While arguably Brady did not have his finest performance in the Super Bowl, the degree of criticism appears to be overblown and misplaced. Forgotten by the critics is the fact that Brady led his team in two consecutive scoring drives just before the end of the first half. The latter drive started on the Patriots’ 4 yard line and ended up being the longest touchdown drive in Super Bowl history. Had the Patriots remained pinned down deep in the own territory, the Giants would likely have received the ball with great field position and with the opportunity to score and change the complexion of the game entirely. Brady also completed 16 straight passes during one stretch in the game. Not too shabby.

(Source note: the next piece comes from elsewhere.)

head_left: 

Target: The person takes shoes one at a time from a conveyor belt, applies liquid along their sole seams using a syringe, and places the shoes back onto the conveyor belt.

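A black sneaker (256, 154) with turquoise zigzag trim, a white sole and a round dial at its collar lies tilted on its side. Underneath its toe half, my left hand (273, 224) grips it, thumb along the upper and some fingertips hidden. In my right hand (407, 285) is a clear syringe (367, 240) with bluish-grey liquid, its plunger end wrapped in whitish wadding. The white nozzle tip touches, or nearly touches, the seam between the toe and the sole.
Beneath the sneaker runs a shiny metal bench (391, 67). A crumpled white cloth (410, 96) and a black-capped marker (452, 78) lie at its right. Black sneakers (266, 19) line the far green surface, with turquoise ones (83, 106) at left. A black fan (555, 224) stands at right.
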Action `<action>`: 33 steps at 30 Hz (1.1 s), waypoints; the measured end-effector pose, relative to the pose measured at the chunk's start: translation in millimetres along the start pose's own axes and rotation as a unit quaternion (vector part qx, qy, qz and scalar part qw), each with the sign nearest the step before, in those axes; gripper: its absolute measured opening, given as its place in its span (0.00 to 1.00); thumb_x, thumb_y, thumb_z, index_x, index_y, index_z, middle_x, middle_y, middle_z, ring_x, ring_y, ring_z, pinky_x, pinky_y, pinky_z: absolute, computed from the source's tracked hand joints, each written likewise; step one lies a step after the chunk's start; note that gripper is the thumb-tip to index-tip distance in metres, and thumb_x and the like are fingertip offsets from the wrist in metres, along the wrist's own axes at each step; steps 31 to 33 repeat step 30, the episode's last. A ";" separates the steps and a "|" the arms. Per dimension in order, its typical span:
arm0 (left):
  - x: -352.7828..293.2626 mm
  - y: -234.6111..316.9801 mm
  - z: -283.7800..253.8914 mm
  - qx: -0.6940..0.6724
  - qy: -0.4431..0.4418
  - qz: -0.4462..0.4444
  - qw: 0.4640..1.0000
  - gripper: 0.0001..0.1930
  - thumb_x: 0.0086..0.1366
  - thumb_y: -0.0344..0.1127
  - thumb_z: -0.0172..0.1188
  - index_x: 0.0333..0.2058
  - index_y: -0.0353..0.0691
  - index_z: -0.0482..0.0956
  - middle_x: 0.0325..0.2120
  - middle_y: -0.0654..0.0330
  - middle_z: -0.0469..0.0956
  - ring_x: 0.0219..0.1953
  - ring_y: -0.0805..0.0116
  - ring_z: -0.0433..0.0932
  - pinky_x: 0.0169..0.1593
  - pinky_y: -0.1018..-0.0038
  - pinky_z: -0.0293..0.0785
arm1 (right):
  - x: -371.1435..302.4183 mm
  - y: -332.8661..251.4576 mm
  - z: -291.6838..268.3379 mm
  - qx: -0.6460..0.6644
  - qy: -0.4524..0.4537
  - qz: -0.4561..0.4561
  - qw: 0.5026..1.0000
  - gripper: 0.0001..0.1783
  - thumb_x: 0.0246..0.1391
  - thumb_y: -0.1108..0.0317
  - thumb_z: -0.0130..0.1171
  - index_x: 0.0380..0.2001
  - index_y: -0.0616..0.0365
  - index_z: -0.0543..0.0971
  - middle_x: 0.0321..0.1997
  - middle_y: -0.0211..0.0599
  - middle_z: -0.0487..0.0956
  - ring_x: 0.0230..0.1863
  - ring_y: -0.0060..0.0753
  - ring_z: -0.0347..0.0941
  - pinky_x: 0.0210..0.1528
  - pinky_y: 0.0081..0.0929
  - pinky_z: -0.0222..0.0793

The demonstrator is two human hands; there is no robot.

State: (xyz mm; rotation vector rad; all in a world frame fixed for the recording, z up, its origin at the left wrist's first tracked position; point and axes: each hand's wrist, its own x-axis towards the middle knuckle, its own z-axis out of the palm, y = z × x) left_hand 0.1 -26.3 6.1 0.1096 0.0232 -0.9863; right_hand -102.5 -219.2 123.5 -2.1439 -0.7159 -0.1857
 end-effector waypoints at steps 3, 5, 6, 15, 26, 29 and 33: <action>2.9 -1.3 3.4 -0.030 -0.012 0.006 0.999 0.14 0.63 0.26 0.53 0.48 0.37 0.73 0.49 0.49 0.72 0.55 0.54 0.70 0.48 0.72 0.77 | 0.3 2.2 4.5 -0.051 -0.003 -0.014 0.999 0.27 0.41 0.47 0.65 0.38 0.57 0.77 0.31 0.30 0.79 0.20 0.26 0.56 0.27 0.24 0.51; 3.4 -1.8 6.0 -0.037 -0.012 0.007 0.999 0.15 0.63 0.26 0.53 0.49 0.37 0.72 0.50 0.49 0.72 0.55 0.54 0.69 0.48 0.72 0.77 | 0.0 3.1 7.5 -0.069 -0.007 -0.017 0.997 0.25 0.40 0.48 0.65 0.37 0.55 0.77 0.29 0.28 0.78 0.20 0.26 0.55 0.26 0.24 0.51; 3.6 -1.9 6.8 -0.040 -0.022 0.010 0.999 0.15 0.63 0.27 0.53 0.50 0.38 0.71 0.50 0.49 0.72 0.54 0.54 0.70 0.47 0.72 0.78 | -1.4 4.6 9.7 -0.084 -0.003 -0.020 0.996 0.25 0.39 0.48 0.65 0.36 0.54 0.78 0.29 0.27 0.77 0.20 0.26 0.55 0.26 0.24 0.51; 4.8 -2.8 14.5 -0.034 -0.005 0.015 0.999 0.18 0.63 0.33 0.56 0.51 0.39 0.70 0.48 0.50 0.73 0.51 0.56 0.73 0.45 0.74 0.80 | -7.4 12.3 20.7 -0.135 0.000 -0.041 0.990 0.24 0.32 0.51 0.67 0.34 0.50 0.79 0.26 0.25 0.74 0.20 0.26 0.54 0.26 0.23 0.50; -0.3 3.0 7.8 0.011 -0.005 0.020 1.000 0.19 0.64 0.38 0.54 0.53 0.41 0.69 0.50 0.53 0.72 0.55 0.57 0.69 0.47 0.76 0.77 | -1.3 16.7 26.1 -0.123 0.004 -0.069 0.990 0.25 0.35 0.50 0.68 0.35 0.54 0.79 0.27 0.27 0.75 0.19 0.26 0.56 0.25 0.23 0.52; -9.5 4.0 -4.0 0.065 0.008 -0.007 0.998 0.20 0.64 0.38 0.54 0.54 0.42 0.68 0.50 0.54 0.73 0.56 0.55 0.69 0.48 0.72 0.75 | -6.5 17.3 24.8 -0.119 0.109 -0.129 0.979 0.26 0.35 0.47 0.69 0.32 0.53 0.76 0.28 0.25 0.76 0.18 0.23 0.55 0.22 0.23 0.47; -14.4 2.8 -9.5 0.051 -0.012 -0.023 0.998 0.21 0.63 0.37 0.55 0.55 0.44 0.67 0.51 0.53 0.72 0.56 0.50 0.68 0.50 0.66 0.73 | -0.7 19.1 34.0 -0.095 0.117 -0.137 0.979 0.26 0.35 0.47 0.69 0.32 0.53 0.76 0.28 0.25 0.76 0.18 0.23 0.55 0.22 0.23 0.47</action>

While Eli Manning’s performance was considered great (30/40, 296 yds, 1 TD), Brady’s Super Bowl statistics (27/41, 276 yds, 2 TD, 1 INT) were similar to Manning’s. Washed up you say? Brady also threw an amazing 39 touchdowns this year and racked up 5,235 passing yards which, if it were not for Drew Brees’ season would have established a new single-season record.
Despite these facts, the overwhelming buzz is that Brady is now a failure and an underachiever, especially in big games. In this case, the sport cliché of “defense wins championships” has vanished much like the vampires that looked into a set of Audi LED headlights during a Super Bowl commercial.
From a human resources perspective, there are lessons to be learned from Brady’s overnight transformation from legend to goat. There are parallels between how Brady is being assessed and common mistakes employers make when conducting performance evaluations. These mistakes include basing evaluations on emotion, ignoring objective criteria, placing too much weight on recent events and being inconsistent in rating similarly situated employees.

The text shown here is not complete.